Speaker: Prof. Ion Stoica, University of California, Berkeley
Date: Tue, 6th September, 2016
Time: 9.15 a.m. - 10.30 a.m.
Session Chair: Surajit Chaudhuri, Microsoft Research
Almost six years ago we started the Spark project at UC Berkeley. Spark is a cluster computing engine that is optimized for in-memory processing, and unifies support for a variety of workloads, including batch, interactive querying, streaming, and iterative computations. Spark is now the most active big data project in the open source community, and is already being used by over one thousand organizations.
One of the reasons behind Spark's success has been our early bet on the continuous increase in the memory capacity and the feasibility to fit many realistic workloads in the aggregate memory of typical production clusters. Today, we are witnessing new trends, such as Moore's law slowing down, and the emergence of a variety of computation and storage technologies, such as GPUs, FPGAs, and 3D Xpoint. In this talk, I'll discuss some of the lessons we learned in developing Spark as a unified computation platform, and the implications of today's hardware and software trends on the development of the next generation of big data processing systems.
Ion Stoica is a Professor in the EECS Department at University of California at Berkeley. He does research on cloud computing and networked computer systems. Past work includes the Dynamic Packet State (DPS), Chord DHT, Internet Indirection Infrastructure (i3), declarative networks, replay-debugging, and multi-layer tracing in distributed systems.
He is an ACM Fellow and has received numerous awards, including the SIGCOMM Test of Time Award (2011), and the ACM doctoral dissertation award (2001). In 2006, he co-founded Conviva, a startup to commercialize technologies for large scale video distribution, and in 2013, he co-founded Databricks a startup to commercialize Apache Spark.
Speaker: Anand Rajaraman, Founding Partner, Rocketship.vc
Date: Wed, 7th, September 2016
Time: 9.15 a.m. - 10.30 a.m.
Session Chair: Jayant Haritsa, IISc Bangalore
We live in an era where software is transforming industries, the sciences, and society as a whole. This exciting phenomenon has been described by the phrase "software is eating the world." It is becoming increasingly apparent that data is the fuel powering software's conquests. Data is the new disruptor.
It's hard to believe that the first decade of the Big Data era is already behind us. Silicon Valley has been at the forefront of developing and applying data-driven approaches to create disruption at many levels: infrastructure (e.g., Hadoop and Spark), capabilities (e.g., image recognition and machine translation), and killer apps (e.g., self-driving cars and messaging bots).
In this talk, we first look back on the past decade and share learnings from the frontlines of data-driven disruption. Looking ahead, we then describe challenges and opportunities for the next decade.
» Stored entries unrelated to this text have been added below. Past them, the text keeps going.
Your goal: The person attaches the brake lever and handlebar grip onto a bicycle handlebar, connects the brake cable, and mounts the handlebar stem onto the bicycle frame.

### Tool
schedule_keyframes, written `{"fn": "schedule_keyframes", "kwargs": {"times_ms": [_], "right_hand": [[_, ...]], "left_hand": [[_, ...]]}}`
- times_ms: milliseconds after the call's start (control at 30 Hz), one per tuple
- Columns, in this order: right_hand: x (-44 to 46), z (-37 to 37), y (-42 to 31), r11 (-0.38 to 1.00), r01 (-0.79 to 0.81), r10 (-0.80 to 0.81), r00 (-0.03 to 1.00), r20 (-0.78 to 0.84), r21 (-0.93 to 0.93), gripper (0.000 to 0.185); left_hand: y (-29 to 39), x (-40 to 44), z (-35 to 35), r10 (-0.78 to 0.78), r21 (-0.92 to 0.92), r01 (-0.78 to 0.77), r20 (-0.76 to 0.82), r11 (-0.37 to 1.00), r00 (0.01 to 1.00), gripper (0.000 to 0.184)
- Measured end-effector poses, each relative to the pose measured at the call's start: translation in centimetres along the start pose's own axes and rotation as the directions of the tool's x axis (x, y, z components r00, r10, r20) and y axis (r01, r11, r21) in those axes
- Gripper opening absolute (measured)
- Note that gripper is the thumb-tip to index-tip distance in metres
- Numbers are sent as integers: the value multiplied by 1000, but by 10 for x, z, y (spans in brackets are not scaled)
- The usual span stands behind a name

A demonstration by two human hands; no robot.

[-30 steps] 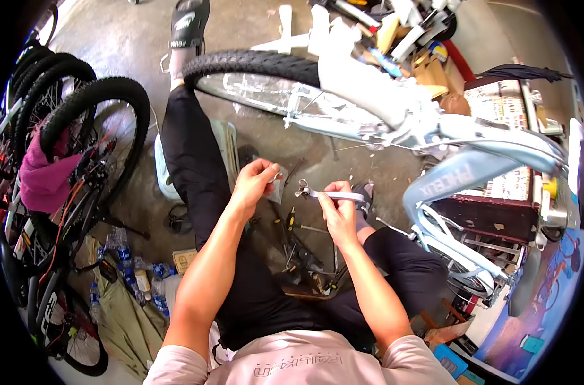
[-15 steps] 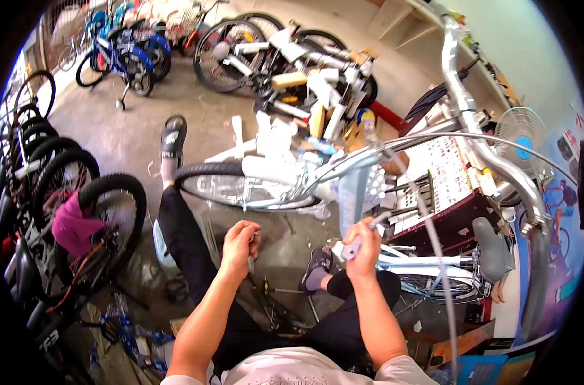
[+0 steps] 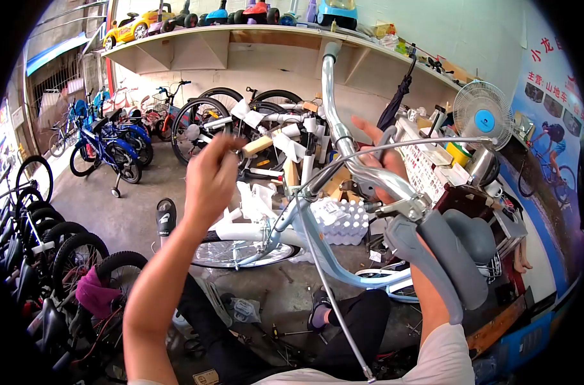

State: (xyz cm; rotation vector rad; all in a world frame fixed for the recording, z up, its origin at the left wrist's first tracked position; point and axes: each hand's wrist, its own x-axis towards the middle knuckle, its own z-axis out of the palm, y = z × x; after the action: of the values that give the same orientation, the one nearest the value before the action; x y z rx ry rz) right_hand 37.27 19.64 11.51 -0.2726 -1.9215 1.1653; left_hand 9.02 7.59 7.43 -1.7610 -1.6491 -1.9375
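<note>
A light-blue bicycle frame (image 3: 330, 263) lies in front of me, its silver handlebar (image 3: 362, 163) rising in the foreground. Left of the bar, my left hand (image 3: 212, 176) is raised with fingers curled together; whatever they hold is hidden. Behind the bar is my right hand (image 3: 389, 167), partly covered by it, with a grey brake lever (image 3: 387, 138) against the palm and one finger stretched out. Another grey brake lever (image 3: 427, 269) sits beside the grey grip (image 3: 455, 263) at the bar's near end. A loose cable (image 3: 334, 292) hangs down towards my lap.
White-wrapped bicycle parts (image 3: 292, 138) are piled by the wall. Several bicycles (image 3: 74, 256) stand along the left, one with a pink cloth (image 3: 96, 295). A fan (image 3: 483, 109) and a cluttered cabinet (image 3: 433, 170) are at right. Tools (image 3: 285, 333) lie on the floor.
My view has tilted up, bringing the wall shelf into sight. Both hands have risen from above my lap, the right one with the brake lever to behind the handlebar.
</note>
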Motion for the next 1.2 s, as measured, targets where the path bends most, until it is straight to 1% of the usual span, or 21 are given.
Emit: {"fn": "schedule_keyframes", "kwargs": {"times_ms": [33,100,167,233,267,333,367,400,467,500,567,633,667,700,800,967,1033,1067,1100,1133,1200], "right_hand": [[3,-6,8,998,62,-60,996,61,-29,54],[4,-6,6,998,61,-58,989,139,-19,53],[5,-8,15,993,87,-76,990,120,-85,50],[9,-11,17,993,97,-86,985,151,-61,47],[10,-11,22,970,179,-162,980,116,-163,44],[8,-8,16,957,158,-144,987,77,-243,42],[5,-6,12,948,131,-116,991,67,-290,42],[8,-3,21,965,200,-191,979,66,-171,42],[11,2,20,901,303,-312,950,22,-310,38],[12,5,16,853,355,-382,924,5,-384,36],[13,15,7,857,253,-309,949,-54,-449,34],[18,28,12,808,284,-402,906,-131,-517,32],[19,34,14,787,263,-410,899,-155,-558,32],[20,37,15,764,242,-420,890,-176,-598,32],[18,40,-7,739,152,-347,921,-178,-656,30],[21,26,-2,754,192,-323,941,-101,-628,28],[18,13,-4,867,176,-223,974,-48,-466,27],[15,7,-2,920,208,-264,956,-131,-333,27],[8,-4,-6,977,147,-176,966,-190,-158,28],[10,-12,7,978,202,-207,934,-292,-49,28],[10,-36,16,988,121,-83,940,-331,98,28]], "left_hand": [[9,26,8,19,42,-20,12,999,1000,25],[29,72,29,28,64,-33,77,997,997,29],[38,112,60,62,89,-69,78,994,995,31],[43,144,91,-65,11,64,124,998,990,26],[49,155,100,-60,17,58,126,998,990,26],[60,172,116,-278,-159,348,346,924,896,22],[66,178,120,-275,-155,344,348,926,896,22],[69,183,121,-314,-154,390,365,908,876,21],[74,192,122,-399,-141,488,407,862,822,21],[76,197,124,-407,-84,479,412,874,815,24],[73,205,138,-358,9,383,375,924,855,25],[80,210,139,-390,95,393,467,914,794,23],[86,207,146,-375,150,344,435,927,818,22],[88,207,150,-381,172,341,456,924,804,21],[92,203,160,-370,203,309,488,929,790,20],[92,205,164,-355,196,296,543,935,761,20],[91,205,162,-380,198,327,561,924,735,20],[92,203,162,-367,198,310,568,930,737,21],[93,202,161,-348,194,289,573,937,742,21],[92,203,160,-343,192,285,573,939,744,22],[96,203,156,-375,216,306,563,927,736,22]]}}
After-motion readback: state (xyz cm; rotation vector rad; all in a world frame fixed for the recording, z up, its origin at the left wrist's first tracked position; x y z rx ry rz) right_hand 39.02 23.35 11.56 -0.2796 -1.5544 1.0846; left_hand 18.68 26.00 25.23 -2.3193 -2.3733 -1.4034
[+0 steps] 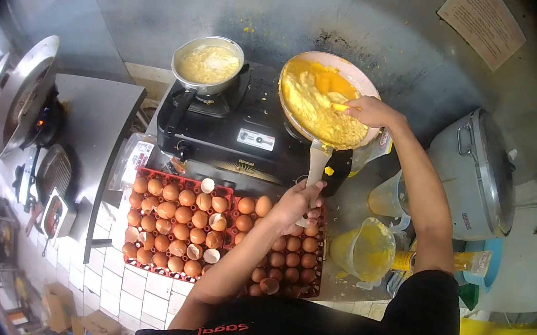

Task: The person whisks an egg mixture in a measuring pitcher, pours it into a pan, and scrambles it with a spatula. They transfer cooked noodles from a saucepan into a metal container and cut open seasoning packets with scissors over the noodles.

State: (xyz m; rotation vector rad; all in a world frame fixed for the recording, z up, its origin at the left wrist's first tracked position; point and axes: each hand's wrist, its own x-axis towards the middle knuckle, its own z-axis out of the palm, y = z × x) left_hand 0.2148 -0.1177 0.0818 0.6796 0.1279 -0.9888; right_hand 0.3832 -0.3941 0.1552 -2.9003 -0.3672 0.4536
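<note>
My left hand [297,206] is wrapped around the light handle of a frying pan [364,80], which is tilted on the right side of a black gas stove [217,142]. In the pan, soft scrambled egg [311,104] lies toward the front and left, with runny orange-yellow egg at the back. Over the pan's right side, my right hand [369,112] is closed on a yellow utensil [340,107]; most of it is hidden, so its exact kind cannot be made out. A smaller saucepan [184,76] with pale yellow contents sits on the left burner.
Red trays [228,230] of brown eggs and some cracked shells lie before the stove, under my left forearm. An egg-smeared plastic jug [346,249], a large lidded pot [466,187] and an oil bottle [466,261] stand right. A steel table [102,118] is left.
</note>
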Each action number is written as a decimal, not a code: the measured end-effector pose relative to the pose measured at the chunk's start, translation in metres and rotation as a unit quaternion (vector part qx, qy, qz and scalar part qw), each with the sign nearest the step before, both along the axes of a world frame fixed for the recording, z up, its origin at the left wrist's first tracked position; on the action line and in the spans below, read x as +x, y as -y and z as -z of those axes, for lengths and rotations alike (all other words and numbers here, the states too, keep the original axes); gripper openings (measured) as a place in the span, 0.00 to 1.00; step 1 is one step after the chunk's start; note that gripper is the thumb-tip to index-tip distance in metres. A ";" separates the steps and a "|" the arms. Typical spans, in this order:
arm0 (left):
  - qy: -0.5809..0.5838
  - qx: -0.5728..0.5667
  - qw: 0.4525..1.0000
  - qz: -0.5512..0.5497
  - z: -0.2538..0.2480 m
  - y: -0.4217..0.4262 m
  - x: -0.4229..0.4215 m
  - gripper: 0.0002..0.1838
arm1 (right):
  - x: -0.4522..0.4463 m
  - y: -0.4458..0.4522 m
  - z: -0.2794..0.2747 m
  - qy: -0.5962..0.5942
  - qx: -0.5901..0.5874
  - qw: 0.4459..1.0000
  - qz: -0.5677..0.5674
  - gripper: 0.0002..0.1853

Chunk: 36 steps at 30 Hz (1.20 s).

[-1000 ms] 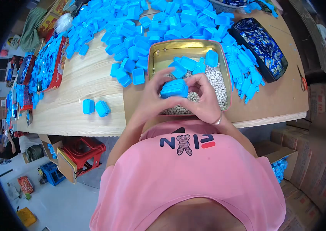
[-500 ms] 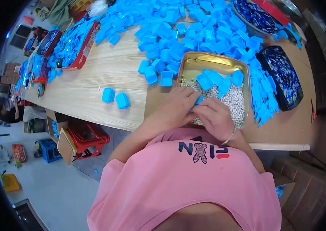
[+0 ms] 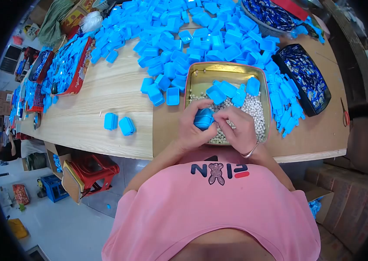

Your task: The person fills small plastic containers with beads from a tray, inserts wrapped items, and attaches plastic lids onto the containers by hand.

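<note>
My left hand (image 3: 192, 129) is wrapped round a small blue plastic box (image 3: 203, 119), held above the near part of a gold-lined tin (image 3: 225, 68). At the box's right side, the fingers of my right hand (image 3: 239, 128) are pinched together; what lies between them is hidden. Small whitish beads (image 3: 253, 114) cover much of the tin's floor. On the beads lie several loose blue pieces, among them an open blue tray (image 3: 215, 94).
Blue trays (image 3: 219, 41) are heaped behind the tin. Blue flat parts (image 3: 285, 104) lie to its right, beside a black bin (image 3: 308, 78) of shiny dark-blue pieces. Two closed blue boxes (image 3: 118, 123) sit on the left. Scissors (image 3: 345, 114) rest near the right edge.
My left hand has turned and opened round the blue box, which shows more now. My right fingers have stayed pinched beside it. The whole view has shifted slightly.
</note>
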<state>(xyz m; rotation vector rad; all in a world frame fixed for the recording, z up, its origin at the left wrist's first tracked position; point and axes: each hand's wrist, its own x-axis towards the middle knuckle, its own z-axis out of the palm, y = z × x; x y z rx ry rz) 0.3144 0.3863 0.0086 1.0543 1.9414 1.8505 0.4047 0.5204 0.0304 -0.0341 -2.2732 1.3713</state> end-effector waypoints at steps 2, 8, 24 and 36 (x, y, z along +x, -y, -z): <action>-0.029 0.012 0.999 -0.014 -0.004 0.003 0.003 0.25 | 0.002 0.003 0.007 -0.056 0.079 0.995 -0.006 0.07; -0.061 -0.004 0.998 0.012 -0.026 0.025 0.005 0.23 | 0.004 0.015 0.005 0.048 -0.109 0.991 -0.069 0.06; -0.270 -0.338 0.869 -0.241 0.048 0.109 -0.082 0.17 | -0.040 -0.068 0.035 0.207 -0.335 0.911 -0.125 0.19; 0.299 -0.045 0.950 0.079 0.007 0.000 -0.022 0.21 | 0.012 -0.053 0.014 0.144 0.072 0.987 -0.001 0.13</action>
Since this has also been a personal journey, we will use examples drawn from personal experience to illustrate each point.
Anand Rajaraman is a Founding Partner of two Silicon Valley venture capital funds focused on early-stage technology companies: Milliways Ventures and RocketshipVC. He was the co-founder of two successful startups: Junglee (acquired by Amazon.com) and Kosmix (acquired by Walmart). At Walmart, he created and led WalMartLabs (as its Senior Vice President). As an academic, Anand's research has focused at the intersection of database systems, the World-Wide Web, and social media. His research publications have won several awards at prestigious academic conferences, including three retrospective 10-year Best Paper awards at ACM SIGMOD and VLDB, and ICDT. His textbook "Mining of Massive Datasets", co-authored with Jeff Ullman and Jure Leskovec, has been published.